Typical Cotton Valley drilling is very low risk, but it covers a very large area. While older wells are still producing economically, newer vertical wells are being completed into multiple zones providing much better results. However, the geology can be erratic. So, there is no guarantee that every identified location will produce a horizontal well worth the increased drilling costs. (A horizontal well will cost about three times a typical vertical well). It will be at least another year before the overall impact on the reserve base is calculated and verified.
It is my opinion that GMXR and GDP are “overplaying” their Cotton Valley acreage. They have already “fully engineered” their leases and have established drilling locations based on a 40-acre (or less) spacing for vertical wells. Horizontal drilling could easily expand spacing to over 100 acres per well. If so, much of the GMXR and GDP acreage may not produce the advertised production/reserve increases. Finding costs may drop, but so will drilling locations.
GMX has a relatively small acreage position in the Cotton Valley, about 15,000 net acres. In fact, this acreage accounts for 99% of all GMX operations. They have only 5 years of drilling locations based on 40 acre spacing. If spacing increases with horizontal drilling, GMX acreage could be drilled out in just a few years. Not exactly a long term growth story.
GMX has a very technical presentation (pdf file) on their website regarding their CV play. They are experimenting with longer lateral lines and up to 8 stage completions, pretty risky business. They call their acreage, “the hole in the donut.” If GMX is the “hole,” then Comstock is the “donut” with acreage surrounding GMX. Actually, the real “hole” at GMX may be a $50MM shortfall in their 2007 cap-ex budget.
Goodrich has a much larger acreage position, but has significant problems with saltwater in many of their wells. Acreage with water disposal problems may not be amenable to horizontal drilling, at all.
As Ms. Davis points out, Comstock’s acreage has been significantly “under engineered.” It has mostly been developed (or has locations identified) on much larger spacing per well. So horizontal drilling would not reduce their potential drilling locations. The same is true for EXCO’s acreage. In addition, older producing wells in some areas could be candidates for re-entry using horizontal drilling or other re-completion methods. By using existing bores, drilling and connection costs could be reduced substantially. Comstock acreage also has little or no saltwater disposal problems.
So, is there really a problem with Comstock taking a wait and see attitude towards horizontal drilling, as Chernoff claims? Is this a “lack of focus” or just a conservative approach to long-term development in East Texas?
Boone Pickens and Doug Miller at EXCO apparently don’t think so. They are taking the same view as Comstock.
EXCO and Comstock have experienced management teams that produce long-term results for shareholders by balancing risk with reward. Both companies have over 150,000 net acres in the Cotton Valley.
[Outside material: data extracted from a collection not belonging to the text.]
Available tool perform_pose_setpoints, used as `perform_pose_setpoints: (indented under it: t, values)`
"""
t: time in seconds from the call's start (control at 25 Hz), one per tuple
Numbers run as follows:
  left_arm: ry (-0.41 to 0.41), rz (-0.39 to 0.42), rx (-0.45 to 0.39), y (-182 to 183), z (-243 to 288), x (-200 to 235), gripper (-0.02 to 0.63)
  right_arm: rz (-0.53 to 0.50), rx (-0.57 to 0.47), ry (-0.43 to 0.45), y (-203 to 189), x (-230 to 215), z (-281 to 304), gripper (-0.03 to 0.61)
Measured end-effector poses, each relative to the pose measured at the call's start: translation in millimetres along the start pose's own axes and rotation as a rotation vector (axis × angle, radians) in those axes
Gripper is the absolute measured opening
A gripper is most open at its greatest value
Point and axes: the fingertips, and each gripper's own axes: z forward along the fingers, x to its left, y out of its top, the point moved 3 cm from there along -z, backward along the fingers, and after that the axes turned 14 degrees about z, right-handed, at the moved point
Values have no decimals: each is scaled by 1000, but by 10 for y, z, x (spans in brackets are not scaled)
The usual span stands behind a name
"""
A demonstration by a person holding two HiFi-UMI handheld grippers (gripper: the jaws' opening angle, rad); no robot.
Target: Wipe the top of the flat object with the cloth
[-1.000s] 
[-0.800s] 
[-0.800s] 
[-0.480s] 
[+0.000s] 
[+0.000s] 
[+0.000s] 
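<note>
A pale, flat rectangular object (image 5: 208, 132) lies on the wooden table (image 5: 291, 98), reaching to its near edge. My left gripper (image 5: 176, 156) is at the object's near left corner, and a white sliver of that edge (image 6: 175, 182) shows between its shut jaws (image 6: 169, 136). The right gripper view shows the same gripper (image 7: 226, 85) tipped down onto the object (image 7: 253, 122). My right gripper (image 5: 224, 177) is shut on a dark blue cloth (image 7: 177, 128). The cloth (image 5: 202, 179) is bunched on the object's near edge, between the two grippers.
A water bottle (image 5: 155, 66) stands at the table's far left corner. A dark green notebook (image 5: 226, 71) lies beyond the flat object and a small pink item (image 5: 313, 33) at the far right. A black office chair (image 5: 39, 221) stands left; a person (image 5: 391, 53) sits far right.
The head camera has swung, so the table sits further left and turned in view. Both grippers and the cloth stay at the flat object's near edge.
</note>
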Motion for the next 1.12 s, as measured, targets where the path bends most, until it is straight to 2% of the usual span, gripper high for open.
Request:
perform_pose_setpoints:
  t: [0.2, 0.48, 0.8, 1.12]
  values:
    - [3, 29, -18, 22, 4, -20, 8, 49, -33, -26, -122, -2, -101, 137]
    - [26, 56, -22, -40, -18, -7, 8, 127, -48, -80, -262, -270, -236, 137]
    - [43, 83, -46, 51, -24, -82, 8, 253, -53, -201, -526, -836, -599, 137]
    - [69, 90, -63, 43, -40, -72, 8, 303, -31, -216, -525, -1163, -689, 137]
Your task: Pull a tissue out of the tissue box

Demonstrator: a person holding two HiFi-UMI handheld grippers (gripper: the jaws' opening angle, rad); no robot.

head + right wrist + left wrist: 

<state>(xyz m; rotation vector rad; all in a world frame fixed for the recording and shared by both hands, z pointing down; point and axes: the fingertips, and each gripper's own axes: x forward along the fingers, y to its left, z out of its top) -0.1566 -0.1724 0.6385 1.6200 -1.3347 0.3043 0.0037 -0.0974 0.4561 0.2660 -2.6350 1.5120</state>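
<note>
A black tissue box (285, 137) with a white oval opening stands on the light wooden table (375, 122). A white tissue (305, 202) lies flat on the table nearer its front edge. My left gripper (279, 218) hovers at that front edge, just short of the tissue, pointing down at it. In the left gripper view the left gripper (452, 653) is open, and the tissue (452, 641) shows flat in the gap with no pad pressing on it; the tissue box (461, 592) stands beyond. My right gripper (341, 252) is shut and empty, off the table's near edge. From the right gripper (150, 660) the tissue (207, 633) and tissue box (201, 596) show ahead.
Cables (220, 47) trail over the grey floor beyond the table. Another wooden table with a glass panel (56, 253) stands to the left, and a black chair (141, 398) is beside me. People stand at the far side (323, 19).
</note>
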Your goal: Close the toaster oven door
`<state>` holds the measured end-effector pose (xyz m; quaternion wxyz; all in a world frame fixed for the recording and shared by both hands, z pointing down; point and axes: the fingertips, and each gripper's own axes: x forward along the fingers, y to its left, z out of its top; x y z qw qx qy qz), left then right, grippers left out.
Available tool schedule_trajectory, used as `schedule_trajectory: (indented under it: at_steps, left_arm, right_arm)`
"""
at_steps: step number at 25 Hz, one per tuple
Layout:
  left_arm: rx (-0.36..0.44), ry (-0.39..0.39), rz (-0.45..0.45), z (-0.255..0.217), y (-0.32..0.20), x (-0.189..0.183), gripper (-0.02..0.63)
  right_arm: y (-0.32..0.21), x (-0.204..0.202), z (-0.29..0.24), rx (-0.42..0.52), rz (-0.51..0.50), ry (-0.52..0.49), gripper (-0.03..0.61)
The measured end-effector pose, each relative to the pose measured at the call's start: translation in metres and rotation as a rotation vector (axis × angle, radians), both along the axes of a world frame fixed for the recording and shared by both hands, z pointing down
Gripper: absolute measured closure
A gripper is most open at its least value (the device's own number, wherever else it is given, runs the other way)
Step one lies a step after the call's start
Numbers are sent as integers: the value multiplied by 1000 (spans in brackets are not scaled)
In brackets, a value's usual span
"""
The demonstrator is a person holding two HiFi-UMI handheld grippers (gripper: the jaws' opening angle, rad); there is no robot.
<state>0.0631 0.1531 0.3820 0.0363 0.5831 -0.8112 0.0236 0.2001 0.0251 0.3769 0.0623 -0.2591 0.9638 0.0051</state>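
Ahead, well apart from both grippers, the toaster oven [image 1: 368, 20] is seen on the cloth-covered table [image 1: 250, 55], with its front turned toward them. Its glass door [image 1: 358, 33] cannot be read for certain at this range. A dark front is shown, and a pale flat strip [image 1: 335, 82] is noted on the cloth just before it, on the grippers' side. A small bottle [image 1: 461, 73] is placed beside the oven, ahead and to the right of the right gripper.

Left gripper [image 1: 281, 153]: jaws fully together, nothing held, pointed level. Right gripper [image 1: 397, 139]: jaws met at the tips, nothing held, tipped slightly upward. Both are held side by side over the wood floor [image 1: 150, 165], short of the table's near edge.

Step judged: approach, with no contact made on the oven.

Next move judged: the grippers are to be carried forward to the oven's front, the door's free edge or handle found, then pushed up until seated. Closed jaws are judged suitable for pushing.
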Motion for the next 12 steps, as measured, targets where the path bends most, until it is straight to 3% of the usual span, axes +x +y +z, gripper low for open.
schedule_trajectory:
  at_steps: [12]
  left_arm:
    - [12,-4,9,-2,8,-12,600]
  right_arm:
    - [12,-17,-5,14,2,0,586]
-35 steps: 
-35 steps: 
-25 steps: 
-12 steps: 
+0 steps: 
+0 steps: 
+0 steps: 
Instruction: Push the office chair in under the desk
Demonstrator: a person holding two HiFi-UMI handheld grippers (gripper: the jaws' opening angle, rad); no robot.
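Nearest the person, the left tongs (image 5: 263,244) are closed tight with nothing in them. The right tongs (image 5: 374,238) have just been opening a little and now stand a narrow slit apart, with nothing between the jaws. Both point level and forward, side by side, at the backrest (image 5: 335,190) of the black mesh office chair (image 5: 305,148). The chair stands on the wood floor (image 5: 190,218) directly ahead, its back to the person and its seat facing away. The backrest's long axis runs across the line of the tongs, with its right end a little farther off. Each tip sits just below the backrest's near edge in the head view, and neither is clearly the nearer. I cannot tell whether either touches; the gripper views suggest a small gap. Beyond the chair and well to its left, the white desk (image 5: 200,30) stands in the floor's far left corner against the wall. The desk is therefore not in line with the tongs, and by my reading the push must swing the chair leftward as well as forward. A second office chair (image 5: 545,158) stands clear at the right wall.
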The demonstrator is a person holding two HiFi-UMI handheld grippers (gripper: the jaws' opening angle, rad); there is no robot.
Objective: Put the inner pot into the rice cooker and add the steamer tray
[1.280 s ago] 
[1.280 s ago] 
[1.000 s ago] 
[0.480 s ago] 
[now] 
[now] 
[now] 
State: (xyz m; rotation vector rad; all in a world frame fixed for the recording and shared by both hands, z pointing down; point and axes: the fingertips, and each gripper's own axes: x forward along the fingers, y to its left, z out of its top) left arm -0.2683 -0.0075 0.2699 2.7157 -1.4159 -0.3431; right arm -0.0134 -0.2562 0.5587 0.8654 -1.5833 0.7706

It is far from certain that all of the Cotton Valley will produce economical horizontal wells. Some expensive mistakes will likely be made. The service companies are providing the technology and will share their results with all their customers. So, this is clearly an acreage play. The fact that XCO and CRK are letting other companies do the early horizontal drilling and prove up the completion methods hardly seems imprudent. At $5-6MM or more per well, miscues will be costly.
For those looking to play the Cotton Valley, go with the acreage and the better management at EXCO and Comstock.
XCO-CRK 1-yr comparison chart:
Disclosure: author is long XCO and would be a buyer of CRK at $30. He has no position in any other stocks mentioned in this report.